PART 21 DISERANG, LAGI

35 2 7
                                    

Perjalanan Pangeran Feist dan putri Rosa terhenti beberapa km dari gerbang istana karena adanya dua orang penyihir yang menyerang mereka, yaitu si blonde-Lera- dan si rambut hijau-Killian-. Kereta yang ditumpang oleh putri Rosa rusak. Pangeran Feist dan kedua ksatria, serta kedua pelayan wanitanya melindungi putri Rosa.

Mereka berdua berhasil membunuh semua prajurit yang mengawal putri Rosa dan membuat Yasmine serta Sisilia terbaring di tanah setelah melindungi putri Rosa dari Lera yang menggunakan sihirnya untuk bermain lempar-melempar bola api, sedangkan para ksatria dalam kondisi luka-luka sama halnya dengan pangeran Feist. Saat Lera kembali menyerang mereka dengan sihir bola api yang mampu meledak dalam skala besar tersebut, kedua ksatria yang mencoba melindungi putri Rosa menerima serangan tersebut walaupun sempat mencoba menghindar, mereka dalam kondisi kritis, sedangkan putri Rosa terlempar cukup jauh. Pangeran Feist yang hanya mendapatkan luka-luka berdiri sendiri didepan putri Rosa melindunginya.

"Akan kita apakan kedua manusia ini ?" Tanya Lera pada Killian sambil menggulung kecil ujung rambutnya dengan jari telunjuknya.

"Menurutmu ?" Bukannya menjawab, Killian justru balik tanya pada Lera yang berhasil memunculkan seringaian di bibir merahnya.

***

Kedua penyihir tersebut berhasil memojokkan pangeran Feist. Satu orang melawan dua penyihir, terdengar tidak adil terlebih pangeran Feist hanya mengandalkan kemampuan fisik serta skill pedangnya.

Sejak tadi, putri Rosa hanya menekuk wajahnya melihat bagaimana kacaunya penampilan pangeran Feist karena suaminya itu melarangnya memegang senjata.
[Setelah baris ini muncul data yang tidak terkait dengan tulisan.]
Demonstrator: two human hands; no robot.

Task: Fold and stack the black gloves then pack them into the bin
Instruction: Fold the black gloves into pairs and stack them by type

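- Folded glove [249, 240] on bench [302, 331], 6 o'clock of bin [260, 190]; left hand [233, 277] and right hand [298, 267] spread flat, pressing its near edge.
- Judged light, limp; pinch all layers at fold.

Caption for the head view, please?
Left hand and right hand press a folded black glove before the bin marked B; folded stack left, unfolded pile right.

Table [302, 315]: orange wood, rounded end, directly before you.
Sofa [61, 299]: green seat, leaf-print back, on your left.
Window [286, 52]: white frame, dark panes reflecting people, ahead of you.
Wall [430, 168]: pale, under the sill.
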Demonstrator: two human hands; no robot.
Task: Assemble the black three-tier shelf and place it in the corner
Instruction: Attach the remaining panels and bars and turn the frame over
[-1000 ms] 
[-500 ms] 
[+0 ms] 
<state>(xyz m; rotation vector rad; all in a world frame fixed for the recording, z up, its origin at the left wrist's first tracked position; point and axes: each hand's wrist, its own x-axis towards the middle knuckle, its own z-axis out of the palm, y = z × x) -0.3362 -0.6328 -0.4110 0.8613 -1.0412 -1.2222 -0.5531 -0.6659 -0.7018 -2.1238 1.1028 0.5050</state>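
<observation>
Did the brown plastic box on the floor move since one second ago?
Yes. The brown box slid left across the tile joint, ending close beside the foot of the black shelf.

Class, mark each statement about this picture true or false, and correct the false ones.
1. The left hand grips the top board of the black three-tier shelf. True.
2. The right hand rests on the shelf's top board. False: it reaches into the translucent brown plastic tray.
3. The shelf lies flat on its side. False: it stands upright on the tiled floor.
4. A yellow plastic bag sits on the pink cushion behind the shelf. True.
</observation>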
Dia bukan putri yang suka berdiam diri, apa ada yang lupa kalau dulu dirinya bisa menggunakan pedang dengan sangat bagus ?
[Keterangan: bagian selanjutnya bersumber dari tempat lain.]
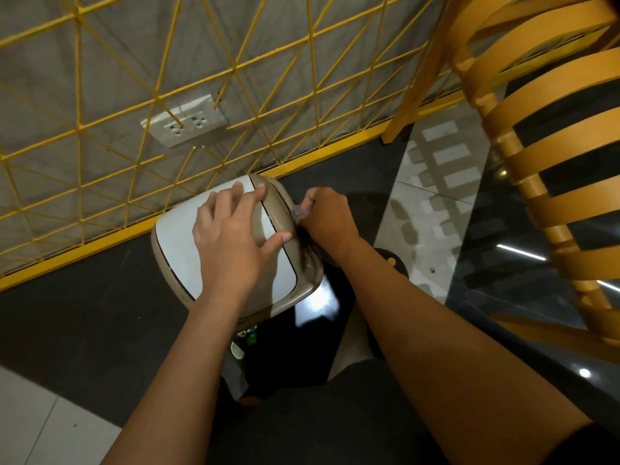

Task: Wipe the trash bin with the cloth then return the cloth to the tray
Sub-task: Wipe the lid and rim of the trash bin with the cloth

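Cloth (303,236), dark grey and bunched, is gripped in the curled fingers of the right hand (327,213) and pressed to the right rim of the beige trash bin (310,276). The left hand (231,233) lies spread on the bin's white swing lid (174,246), arm reaching forward. The bin stands on a dark glossy floor (84,313) against a yellow wire grid (134,95) fronting a grey wall with a double socket (188,120); a yellow spiral staircase (536,129) rises at right.
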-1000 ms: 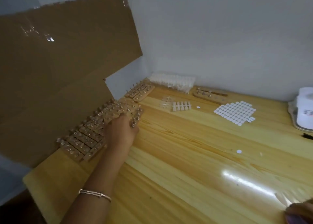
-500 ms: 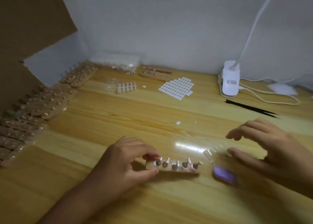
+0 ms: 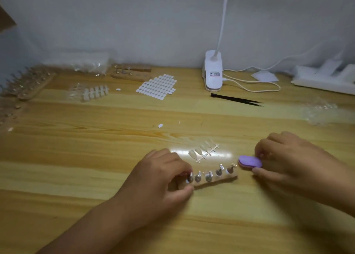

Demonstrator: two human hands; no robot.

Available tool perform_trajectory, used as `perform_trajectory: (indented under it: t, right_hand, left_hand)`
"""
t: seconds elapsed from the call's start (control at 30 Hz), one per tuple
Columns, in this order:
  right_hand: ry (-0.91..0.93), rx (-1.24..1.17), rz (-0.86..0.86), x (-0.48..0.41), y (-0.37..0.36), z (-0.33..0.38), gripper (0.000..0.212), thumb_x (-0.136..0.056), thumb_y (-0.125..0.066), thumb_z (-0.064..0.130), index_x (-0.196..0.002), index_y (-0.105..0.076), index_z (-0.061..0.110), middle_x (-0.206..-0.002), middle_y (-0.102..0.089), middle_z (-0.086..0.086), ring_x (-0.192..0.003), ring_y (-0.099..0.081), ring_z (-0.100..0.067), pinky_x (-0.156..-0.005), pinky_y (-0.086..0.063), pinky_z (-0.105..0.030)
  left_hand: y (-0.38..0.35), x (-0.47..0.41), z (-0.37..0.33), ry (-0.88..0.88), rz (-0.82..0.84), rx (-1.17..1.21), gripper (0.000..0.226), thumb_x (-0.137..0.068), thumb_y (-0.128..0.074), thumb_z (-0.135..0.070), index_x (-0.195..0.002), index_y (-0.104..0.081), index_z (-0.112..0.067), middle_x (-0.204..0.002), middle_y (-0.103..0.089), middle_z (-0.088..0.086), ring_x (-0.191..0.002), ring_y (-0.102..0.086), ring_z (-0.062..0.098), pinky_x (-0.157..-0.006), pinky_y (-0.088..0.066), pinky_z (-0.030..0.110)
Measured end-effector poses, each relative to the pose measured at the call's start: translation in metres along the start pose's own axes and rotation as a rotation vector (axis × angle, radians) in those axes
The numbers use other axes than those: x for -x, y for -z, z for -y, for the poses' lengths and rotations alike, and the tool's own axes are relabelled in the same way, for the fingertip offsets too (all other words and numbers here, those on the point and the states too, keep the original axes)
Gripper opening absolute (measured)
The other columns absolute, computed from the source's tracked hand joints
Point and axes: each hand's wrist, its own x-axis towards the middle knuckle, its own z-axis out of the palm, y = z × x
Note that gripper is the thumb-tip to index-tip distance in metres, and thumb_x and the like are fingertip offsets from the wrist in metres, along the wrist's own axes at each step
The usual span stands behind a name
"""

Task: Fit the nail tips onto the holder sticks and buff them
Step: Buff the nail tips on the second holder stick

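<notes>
A short wooden holder strip [image 3: 215, 179] with several metal-topped sticks lies on the wooden table [image 3: 96, 157] in front of me. My left hand [image 3: 159, 178] pinches its left end between thumb and fingers. Just behind it lies a sprue of clear nail tips [image 3: 204, 151]. To the right, a small purple buffer block [image 3: 249, 162] rests on the table, and my right hand [image 3: 288, 161] pinches it between thumb and curled fingers.
Far left, rows of wooden holder strips [image 3: 26, 84]. At the back: bagged nail tips [image 3: 84, 63], another tip sprue [image 3: 92, 95], a white sticker sheet [image 3: 157, 86], a clip lamp [image 3: 213, 75], black tweezers [image 3: 236, 100], a power strip [image 3: 324, 78]. A clear bag [image 3: 322, 113] lies at right.
My left hand took a holder strip from the left stack and set it in front of me. My right hand closed in on the purple buffer. The view swung right.
</notes>
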Motion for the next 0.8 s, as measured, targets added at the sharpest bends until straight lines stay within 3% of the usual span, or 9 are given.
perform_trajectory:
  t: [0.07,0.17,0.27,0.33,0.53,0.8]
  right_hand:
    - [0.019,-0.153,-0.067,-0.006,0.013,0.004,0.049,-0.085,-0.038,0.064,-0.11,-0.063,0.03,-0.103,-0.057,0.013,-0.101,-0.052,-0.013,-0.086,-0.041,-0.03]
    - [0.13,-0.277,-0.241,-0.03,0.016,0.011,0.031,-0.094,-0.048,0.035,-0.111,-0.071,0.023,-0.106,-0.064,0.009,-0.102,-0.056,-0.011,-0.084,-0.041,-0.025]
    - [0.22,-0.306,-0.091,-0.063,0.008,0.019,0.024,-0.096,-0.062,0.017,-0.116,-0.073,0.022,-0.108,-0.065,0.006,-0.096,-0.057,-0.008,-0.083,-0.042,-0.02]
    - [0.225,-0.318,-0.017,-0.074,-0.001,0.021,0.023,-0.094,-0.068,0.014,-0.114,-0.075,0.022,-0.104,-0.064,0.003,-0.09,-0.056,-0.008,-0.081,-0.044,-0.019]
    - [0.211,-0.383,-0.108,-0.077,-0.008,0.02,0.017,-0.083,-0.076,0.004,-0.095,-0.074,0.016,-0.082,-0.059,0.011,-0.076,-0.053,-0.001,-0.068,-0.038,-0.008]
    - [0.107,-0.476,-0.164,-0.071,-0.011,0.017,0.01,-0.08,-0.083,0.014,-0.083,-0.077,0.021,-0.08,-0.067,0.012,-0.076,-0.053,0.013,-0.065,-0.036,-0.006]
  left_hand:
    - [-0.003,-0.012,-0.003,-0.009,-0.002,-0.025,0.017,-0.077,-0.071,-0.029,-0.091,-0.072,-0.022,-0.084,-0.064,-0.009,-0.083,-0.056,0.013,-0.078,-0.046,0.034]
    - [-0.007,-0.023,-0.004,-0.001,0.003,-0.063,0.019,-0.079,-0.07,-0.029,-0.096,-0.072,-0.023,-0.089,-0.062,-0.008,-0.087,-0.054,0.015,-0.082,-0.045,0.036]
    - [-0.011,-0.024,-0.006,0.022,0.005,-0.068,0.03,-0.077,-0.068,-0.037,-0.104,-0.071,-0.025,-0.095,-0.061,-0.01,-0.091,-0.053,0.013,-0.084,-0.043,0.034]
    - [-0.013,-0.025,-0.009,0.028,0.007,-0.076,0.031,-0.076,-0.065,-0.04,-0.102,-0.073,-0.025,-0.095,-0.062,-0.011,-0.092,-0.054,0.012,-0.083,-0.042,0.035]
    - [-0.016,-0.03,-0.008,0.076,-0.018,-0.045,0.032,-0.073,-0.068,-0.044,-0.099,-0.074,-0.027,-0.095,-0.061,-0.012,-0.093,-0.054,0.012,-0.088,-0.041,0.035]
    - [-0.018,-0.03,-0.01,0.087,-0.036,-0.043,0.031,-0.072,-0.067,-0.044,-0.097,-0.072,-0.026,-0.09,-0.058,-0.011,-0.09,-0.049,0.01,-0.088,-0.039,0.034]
Putri Rosa hanya bisa duduk di sekitar para prajurit yang tewas karena serangan si blonde tersebut dan dua pelayannya yang selama beberapa tahun ini berada di sisinya untuk melayaninya. Di matanya, tidak ada rasa cemas sama sekali, sekalipun sekarang dia kehilangan dua pelayannya yang setia dan para prajurit yang tewas dalam sekejap, lalu pangeran Feist-suaminya- mendapatkan banyak luka dan mengeluarkan darah darinya.

'Hah~ Kenapa aku bisa menyukai orang sepertinya kemaren ?' Batin putri Rosa sedikit menyesali pilihannya.
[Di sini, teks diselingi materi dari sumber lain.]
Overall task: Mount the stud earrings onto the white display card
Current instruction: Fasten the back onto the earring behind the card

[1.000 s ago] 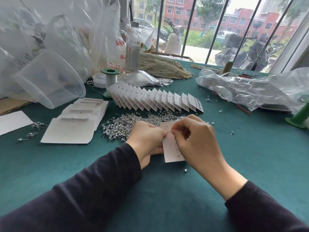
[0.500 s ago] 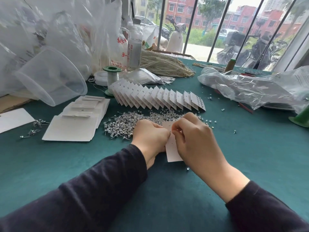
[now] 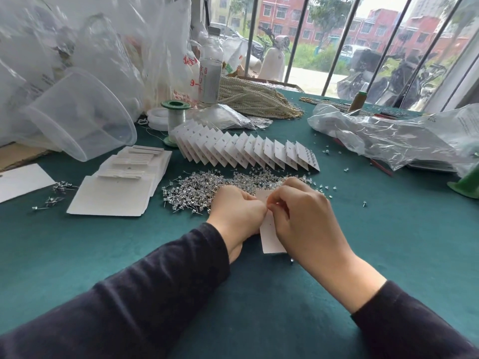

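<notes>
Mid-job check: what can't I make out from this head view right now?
- Stud at the pinch: covered by the right hand and left hand.
- Display card: its middle is behind the hands, so its mounted count is unknown.
- Loose stud pile: pieces too small to count.
- Green spool: cut off by the right edge.

We list one small white rectangular display card [image 3: 269, 235], upright between two hands above the green table's middle, its lower edge near the cloth. We list a loose heap of silver metal stud earrings [image 3: 199, 189] just behind it, with a few strays scattered toward the right edge.
</notes>
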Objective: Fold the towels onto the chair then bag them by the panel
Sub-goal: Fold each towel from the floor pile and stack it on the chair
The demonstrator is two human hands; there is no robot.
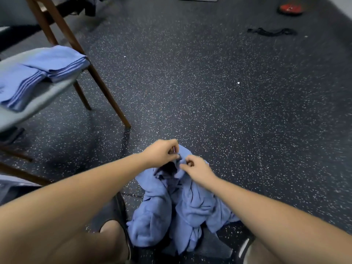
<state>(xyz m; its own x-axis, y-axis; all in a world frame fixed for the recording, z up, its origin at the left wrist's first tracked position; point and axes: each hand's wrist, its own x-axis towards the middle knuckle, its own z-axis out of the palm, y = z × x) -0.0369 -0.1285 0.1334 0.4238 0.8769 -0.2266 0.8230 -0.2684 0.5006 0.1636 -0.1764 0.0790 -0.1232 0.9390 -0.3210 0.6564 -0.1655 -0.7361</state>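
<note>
A crumpled blue towel (182,206) hangs in front of me, its lower part bunched just above the floor between my feet. My left hand (162,152) pinches its top edge, and my right hand (196,168) pinches the same edge right beside it. Two folded blue towels (43,71) lie on the grey seat of a wooden-legged chair (57,92) at the left.
Dark speckled floor (209,92) spreads ahead and to the right. A black strap (272,32) and a red object (290,8) lie far right. A chair leg (112,101) slants down near my left arm. My shoes (122,216) flank the towel.
</note>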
Tidak adakah belas kasih dari hatinya ? Entahlah.

"Sepertinya kau memikirkan banyak hal, putri." Bisikkan yang berada tepat di telinga kanannya membuat putri Rosa reflek berdiri dan melompat mundur serta memasang sikap defensive. Killian berdiri dengan tenangnya. Putri Rosa mengernyit tidak suka pada pria-yang baginya- eksentrik dengan rambut warna hijau itu.

"Hm, sikap yang bagus." Gumam Killian. Sejak tadi dia melihat sang putri itu tidak menunjukkan reaksi wajah yang diinginkannya, ketakutan. Bukankah seharusnya seorang putri seperti dirinya itu menunjukkan wajah itu ? Bahkan setelah dia mencoba mengerjainya, wanita itu tidak berteriak ketakutan, menangis, atau hal yang dia inginkan keluar dari wanita itu, sebaliknya dia hanya mendapati tatapan tajam dari mata hitam itu.

"Apa kau tidak takut kalau kau akan kehilangan kekasihmu ? Dia sekarat." Ucap Killian datar. Dan putri Rosa tidak menjawab. Dia melirik ke arah di mana pangeran Feist terbaring setelah menghadapi Lera yang terus-menerus mengeluarkan bola api itu.

"Bagaimana denganmu ? Apa mau kalian dengan menyerang kami ? Aku tidak ingat kalau kerajaan kami pernah menyerang kalian. Tapi, kalian malah merusak kota yang kusukai ini." Balas putri Rosa masih dengan sikap defensive nya.

"Entahlah." Bukan jawaban yang diinginkan putri Rosa dari mulut Killian.

"Apa yang kau lakukan ? Apa menangkap satu perempuan saja kau tidak bisa." Lera datang dengan melayang dan mendarat di samping Killian. Killian meliriknya sebentar lalu kembali melihat ke depan. Dilihatnya wanita di depannya melihat ke tempat di mana kekasihnya terbaring tak bergerak.